Le cose, intanto, sembrano mettersi bene per l'audace e cinico giornalista, ormai sotto tutti i riflettori e nuovamente conteso dalle principali testate nazionali che gli offrono di lavorare con loro a suon di bigliettoni ( " voglio anche trovare sul mio tavolo di lavoro " - dice lo sfacciato al telefono, non contento, ad un direttore di giornale che a suo tempo l'aveva licenziato- " un mazzo di fiori ed un biglietto con scritto sopra bentornato ! " ). A questo punto non proseguo nel raccontarvi la storia ( che sceneggiatura di ferro, ricca di colpi di scena , coesa nello sviluppo della vicenda ! ) e vi lascio il compito di scoprire da voi, se già non lo sapete, come andrà a finire.Qui basti dire che le inquadrature che accompagnano il crescente interesse - forse sarebbe meglio dire l'attrazione morbosa - che esercita la storia del povero Leo su di una massa di persone facilmente influenzabile dai " persuasori " non tanto occulti dei media dell'epoca ( stampa, radio , la nascente televisione ) descrivono in modo magistrale la trasformazione del povero borgo dove è intrappolato il disgraziato agricoltore. Folle di gitanti con famiglie, accampati con tende e roulottes nell'attesa degli sviluppi della vicenda ( che non sospettano essere stati artatamente rallentati ) giornalisti senza scrupoli o rispetto verso il dramma che si sta svolgendo, speculatori di ogni genere , autorità locali preoccupate unicamente della pubblicità che possono ricavarne.Un coacervo di spietati traguardi personali, di brame fin troppo evidenti, alimentate- si diceva- da una stampa pronta a raccontare bugie e a tradire così quelli che dovrebbero essere i propri doveri verso l'opinione pubblica in una democrazia ben ordinata.

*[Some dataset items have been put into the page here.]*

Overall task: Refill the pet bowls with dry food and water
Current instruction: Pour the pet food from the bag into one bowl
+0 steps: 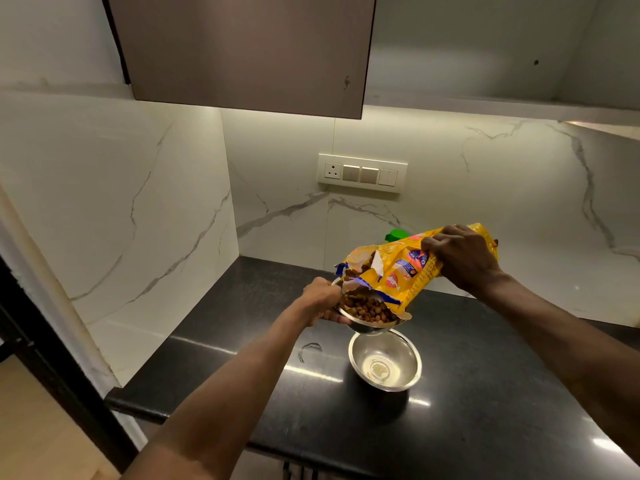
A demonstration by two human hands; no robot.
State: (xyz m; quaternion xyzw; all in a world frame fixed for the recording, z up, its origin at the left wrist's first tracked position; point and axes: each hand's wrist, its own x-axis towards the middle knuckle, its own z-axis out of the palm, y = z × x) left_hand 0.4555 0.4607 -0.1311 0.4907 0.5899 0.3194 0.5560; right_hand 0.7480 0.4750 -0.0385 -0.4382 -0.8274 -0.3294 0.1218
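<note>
An empty bowl (385, 361) stands on the counter (485, 393). Just behind it and above it, a second bowl (363, 318) holds dry food (367, 306), the left hand (320, 296) at its left rim. A tilted bag (398, 268) lies over that bowl, the right hand (462, 258) on the bag's right end. Behind the bag is a lid (396, 234); a switch panel (362, 173) is on the wall behind.
</note>
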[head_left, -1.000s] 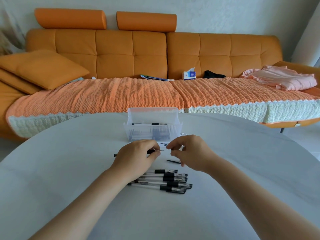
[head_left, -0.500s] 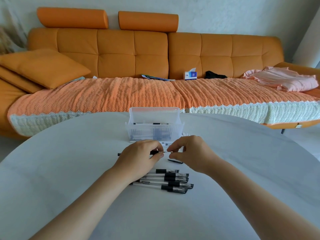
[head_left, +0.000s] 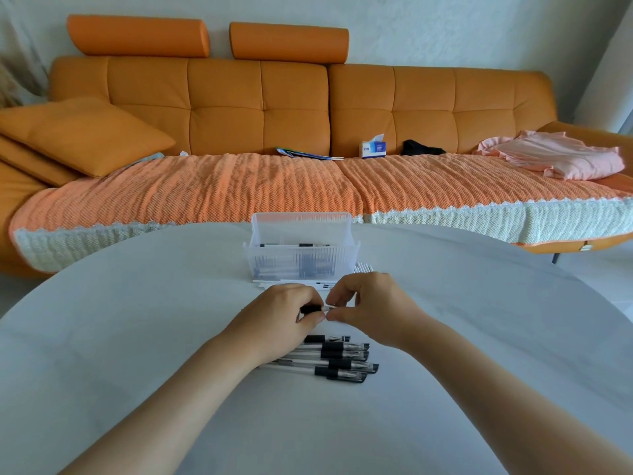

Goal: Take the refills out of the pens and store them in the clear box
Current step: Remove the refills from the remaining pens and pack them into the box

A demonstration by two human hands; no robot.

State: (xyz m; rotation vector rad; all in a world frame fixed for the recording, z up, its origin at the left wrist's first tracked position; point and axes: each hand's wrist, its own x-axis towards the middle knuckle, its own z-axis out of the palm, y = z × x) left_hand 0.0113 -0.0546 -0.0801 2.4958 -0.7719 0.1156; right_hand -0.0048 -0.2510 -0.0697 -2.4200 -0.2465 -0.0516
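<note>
My left hand (head_left: 286,317) grips a pen (head_left: 311,308) by its black grip section, a little above the white table (head_left: 137,337). My right hand (head_left: 371,308) pinches the pen's tip end right next to the left fingers. The rest of the pen is hidden under my left hand. Several clear pens with black grips (head_left: 339,359) lie in a row just in front of my hands. The clear box (head_left: 301,250) stands behind my hands with its lid up and dark refills inside.
Several white tubes (head_left: 361,268) lie on the table beside and in front of the box. An orange sofa (head_left: 274,108) with a textured throw runs behind the table. A tissue box (head_left: 373,148) and pink cloth (head_left: 555,159) lie on it.
My hands have drawn closer together on the pen, the right fingers now right against the left. The short gap of thin tip seen between them earlier is nearly gone.
</note>
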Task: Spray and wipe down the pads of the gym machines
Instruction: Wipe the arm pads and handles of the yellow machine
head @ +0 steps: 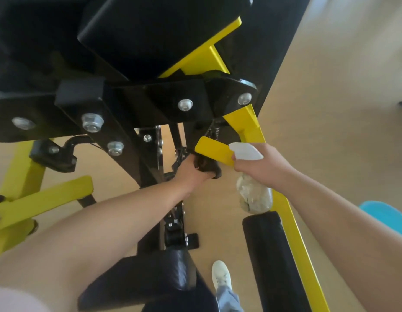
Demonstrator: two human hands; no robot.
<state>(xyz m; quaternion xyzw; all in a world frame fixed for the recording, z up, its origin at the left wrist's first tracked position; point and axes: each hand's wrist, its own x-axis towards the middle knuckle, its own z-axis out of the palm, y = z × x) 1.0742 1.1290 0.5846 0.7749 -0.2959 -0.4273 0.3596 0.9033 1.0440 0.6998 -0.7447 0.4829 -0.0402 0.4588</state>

Critici troppo frettolosi e forse prevenuti verso Wilder hanno tratto spunto da queste inquadrature- forti, a volte quasi insostenibili - per rafforzare il loro convincimento di un regista de l' " Asso nella manica " solitamente cinico, volgare ,con poca empatia verso la gente comune, fortemente misogino ( qui la moglie del povero Leo ci fa una figura davvero molto, molto negativa ).Nulla di più falso, e vi invito a constatarlo voi stessi. Gli uomini - e le donne - sembra dirci il grande Billy , e più che " dircelo " ce lo mostra, come deve sempre fare il cinema , arte visiva per eccellenza- non sono nè buoni nè cattivi. Sono le circostanze che possono renderli tali , e soprattutto gli esempi, le ispirazioni che essi possono trarre dalle persone che ci guidano o ci influenzano ( la cattiva stampa, sensazionalistica e disonesta, appunto, " versus " gli organi di informazione che hanno scopi meno commerciali ed a cui si può prestar fede ).E quando ci mostra una donnetta che addolorata per il povero Leo diviene forse improvvisamente consapevole che il grande carnevale costruito intorno alla sua sorte è fasullo ed ingiusto, si stringe piangendo al marito anch'egli improvvisamente pensoso, Wilder ci regala immagini forti che ci fanno capire quanto egli creda in realtà negli esseri umani , i piccoli , gli umili, nella loro capacità di intuire dove sia la verità e la giustizia. Americano di adozione, egli non si fa illusioni su quanto di sbagliato e di pericoloso ci può essere nel " sogno " a stelle e strisce. Ma sente profondamente che una società libera e permeata da grandi valori ha gli anticorpi per poter resistere e , all'occorrenza, faticosamente trionfare.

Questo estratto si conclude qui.